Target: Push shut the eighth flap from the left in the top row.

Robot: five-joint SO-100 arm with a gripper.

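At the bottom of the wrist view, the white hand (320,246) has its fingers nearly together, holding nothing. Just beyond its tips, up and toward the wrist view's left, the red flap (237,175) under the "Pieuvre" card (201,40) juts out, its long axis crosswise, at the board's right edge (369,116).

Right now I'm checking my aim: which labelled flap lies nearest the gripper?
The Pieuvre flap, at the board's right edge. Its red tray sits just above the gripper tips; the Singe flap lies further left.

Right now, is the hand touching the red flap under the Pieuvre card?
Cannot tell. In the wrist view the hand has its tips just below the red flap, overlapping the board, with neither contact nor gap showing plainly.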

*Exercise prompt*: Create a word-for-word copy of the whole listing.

*Reply to the exercise*:
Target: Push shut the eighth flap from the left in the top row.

Robot: five-joint SO-100 arm with a gripper.

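At the bottom of the wrist view, the white hand (320,246) has its fingers nearly together, holding nothing. Just beyond its tips, up and toward the wrist view's left, the red flap (237,175) under the "Pieuvre" card (201,40) juts out, its long axis crosswise, at the board's right edge (369,116).

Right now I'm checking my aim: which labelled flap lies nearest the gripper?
The Pieuvre flap, at the board's right edge. Its red tray sits just above the gripper tips; the Singe flap lies further left.

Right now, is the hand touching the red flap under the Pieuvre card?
Cannot tell. In the wrist view the hand has its tips just below the red flap, overlapping the board, with neither contact nor gap showing plainly.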

Work on the exercise is complete.